Por una vez me voy a poner en modo arbitrista. La situación actual de las pensiones de jubilación no es que parezca difícil, resulta desesperada. Las soluciones que apuntan unos y otros se me antojan inanes. En la práctica se reducen a más impuestos, lo que termina agravando el problema. Muchos contribuyentes logran trasladar una parte de los impuestos sobre sus respectivos clientes. Los jubilados carecen de tal capacidad.
No es cuestión de poner nada sobre la mesa, sino de pensar. La clave está en el monstruoso derroche de recursos humanos que significa la jubilación forzosa a una edad, normalmente 65 años. Aunque se subiera ese límite etáneo (que se puso hace más de un siglo), la situación sería básicamente la misma. El hecho es que son millones los jubilados legalmente que podrían seguir trabajando y, por tanto, cotizar al fondo de pensiones en lugar de cobrar. No entiendo por qué hay que aprovechar la capacidad laboral de los discapacitados (una buena medida) y no la de las personas mayores de 65 años.
Bien es verdad que sería insensible obligar a trabajar más allá de los 65 años u otro límite cercano. Hágase lo siguiente. A partir de esa edad convencional uno podría jubilarse voluntariamente con el 80% de la pensión que le correspondiera o con porcentajes variables, según las circunstancias familiares. Pero la jubilación forzosa se produciría a cualquier edad solo por prescripción médica, es decir, cuando el sujeto no pudiera desempeñar sus tareas habituales por razones de salud o de conveniencia familiar. No debemos encastillarnos en el automatismo de los 65 años, dado el aumento de la longevidad y la mejora de las condiciones de salud.
La ampliación de los años de trabajo debe hacerse ajustando las tareas a las capacidades. Es claro que un conductor de autobús no debería seguir con esa función más allá de cierta edad, pero bien podría encargarse de otras labores administrativas, de formación o de inspección. Por cierto, dentro de unos lustros nos parecerá normal que circulen autobuses sin conductor.

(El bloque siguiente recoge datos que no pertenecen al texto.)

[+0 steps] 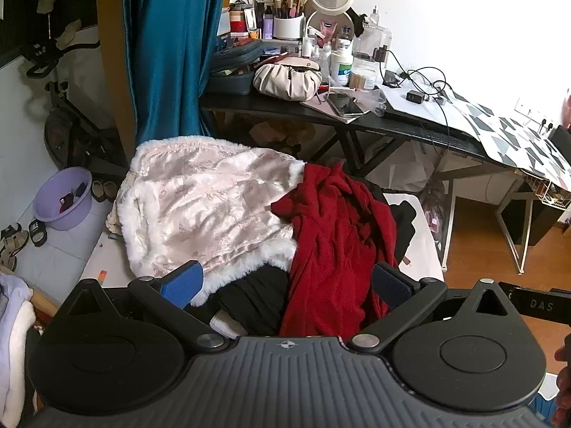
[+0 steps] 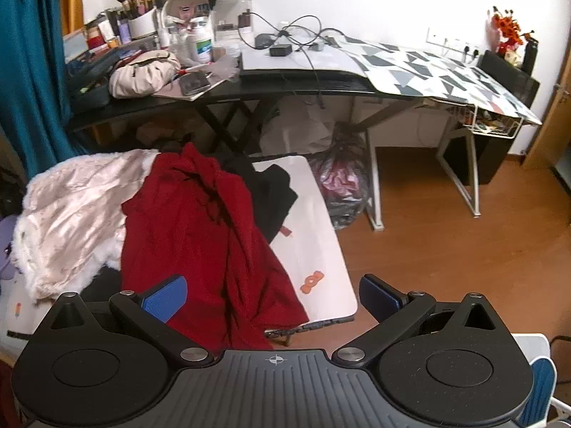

Me adelanto a la crítica fácil que pudiera suscitar mi comentario. El fin de la jubilación forzosa por edad no tiene por qué repercutir en más desempleo para los jóvenes. El número de empleos de una población no es una cantidad fija; se amplía o se contrae según el estado de las artes en cada momento. Hay que añadir una cautela. Los empleos como tales no tienen por qué ser vitalicios, incluidos los de los funcionarios por oposición. Hay que perder el miedo a los empleos temporales, que cada vez serán más frecuentes en una sociedad dinámica. Un empleo temporal o a media jornada no tiene por qué ser precario.
Tampoco hay que someterse a la inexorabilidad de las leyes demográficas. En el mundo al que vamos, cada vez serán más nutridos los movimientos migratorios. En un país como España, hay que esperar la llegada de millones de inmigrantes extranjeros, aunque también emigrarán a otros países cientos de miles de nativos. La riqueza de un país resulta proporcional a la suma de esos dos flujos de población, no al saldo migratorio.
A diferencia de otras reformas políticas (las que ahora se jalean), esta que propongo posee una virtud: no supone una subida de impuestos. Al final, el problema de las pensiones se resuelve con un sostenido aumento de la productividad. Pero esa es otra historia, en la que intervienen la calidad de la enseñanza y las ganas de trabajar del personal. Ahí le duele.